The authors seek to answer two interesting questions:
- Do these anomalies survive trading costs?
- At what equilibrium size would an anomaly’s returns be completely eaten up by transaction costs?
Why are these questions even important?
If the trading costs to exploit anomalies are extremely high, then one might expect to see these anomalies persist in the future. Anomalies will continually “trick” future investors into thinking they have found an opportunity. However, this “opportunity” is a facade because net of transaction costs there will be no excess profits.
On the other hand, if transaction costs aren’t a huge burden when trying to exploit academic anomalies, investors need to conduct additional research to ascertain a basic question: Why aren’t investors already exploiting these profitable investment strategies? (see our sustainable active framework for guidance on this fundamental question)
What do the Frazzini et al. find when it comes to transaction costs estimated using live transaction data?
The authors find that size, value, momentum, and ST reversal anomalies all survive transactions costs, and the amount that can be invested in these strategies can be large (ST reversal is the exception). These results are in stark contrast to prior literature, which leans towards the suggestion that academic anomalies are not that scalable and transaction costs prevent them from being exploitable. In short, claiming that transaction costs destroy the viability of stock-selection strategies is not supported by the evidence.

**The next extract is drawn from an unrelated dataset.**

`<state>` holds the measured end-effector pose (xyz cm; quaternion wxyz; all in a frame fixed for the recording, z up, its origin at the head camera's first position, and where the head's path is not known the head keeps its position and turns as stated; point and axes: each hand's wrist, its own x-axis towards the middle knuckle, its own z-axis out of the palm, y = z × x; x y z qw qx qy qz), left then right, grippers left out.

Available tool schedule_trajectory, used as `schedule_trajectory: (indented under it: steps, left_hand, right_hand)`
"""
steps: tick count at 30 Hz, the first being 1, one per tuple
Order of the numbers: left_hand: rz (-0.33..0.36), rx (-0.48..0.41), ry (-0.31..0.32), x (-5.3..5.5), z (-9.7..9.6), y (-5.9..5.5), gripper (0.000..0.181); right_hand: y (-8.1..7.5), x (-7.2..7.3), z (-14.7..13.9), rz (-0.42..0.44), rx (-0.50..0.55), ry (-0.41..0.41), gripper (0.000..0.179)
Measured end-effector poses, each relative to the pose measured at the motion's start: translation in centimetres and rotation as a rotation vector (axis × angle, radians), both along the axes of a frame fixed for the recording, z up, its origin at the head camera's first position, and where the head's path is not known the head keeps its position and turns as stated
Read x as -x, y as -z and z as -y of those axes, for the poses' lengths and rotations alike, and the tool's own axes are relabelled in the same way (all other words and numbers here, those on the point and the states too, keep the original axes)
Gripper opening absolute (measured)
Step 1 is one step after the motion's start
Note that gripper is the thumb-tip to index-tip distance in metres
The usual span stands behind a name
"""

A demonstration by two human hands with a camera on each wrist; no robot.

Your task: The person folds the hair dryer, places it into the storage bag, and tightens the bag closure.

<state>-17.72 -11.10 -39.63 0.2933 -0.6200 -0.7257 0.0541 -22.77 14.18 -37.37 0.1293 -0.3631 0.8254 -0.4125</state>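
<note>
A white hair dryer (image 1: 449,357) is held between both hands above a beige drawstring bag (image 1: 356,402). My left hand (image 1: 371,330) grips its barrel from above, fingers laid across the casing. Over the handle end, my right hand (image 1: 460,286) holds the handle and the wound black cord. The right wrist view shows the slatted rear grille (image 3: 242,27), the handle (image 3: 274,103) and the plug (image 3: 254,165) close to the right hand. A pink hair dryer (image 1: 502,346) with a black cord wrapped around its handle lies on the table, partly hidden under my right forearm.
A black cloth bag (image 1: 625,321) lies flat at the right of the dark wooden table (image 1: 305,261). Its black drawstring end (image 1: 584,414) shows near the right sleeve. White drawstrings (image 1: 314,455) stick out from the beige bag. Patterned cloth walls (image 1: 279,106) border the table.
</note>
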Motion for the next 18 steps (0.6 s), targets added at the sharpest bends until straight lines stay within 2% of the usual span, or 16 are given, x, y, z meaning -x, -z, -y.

Bottomline: We’ve been following the progress of this paper for a few years now. The paper has gone from “rock solid” to “absolutely fascinating.” I’m sure a top-tier academic journal will eventually publish the results because it is a rare situation when academic researchers are able to access a treasure trove of new data, run analysis, and then say, “Everything you previously thought was wrong.” That said, claiming that one can invest 100’s of billions into anomalies is still a stretch.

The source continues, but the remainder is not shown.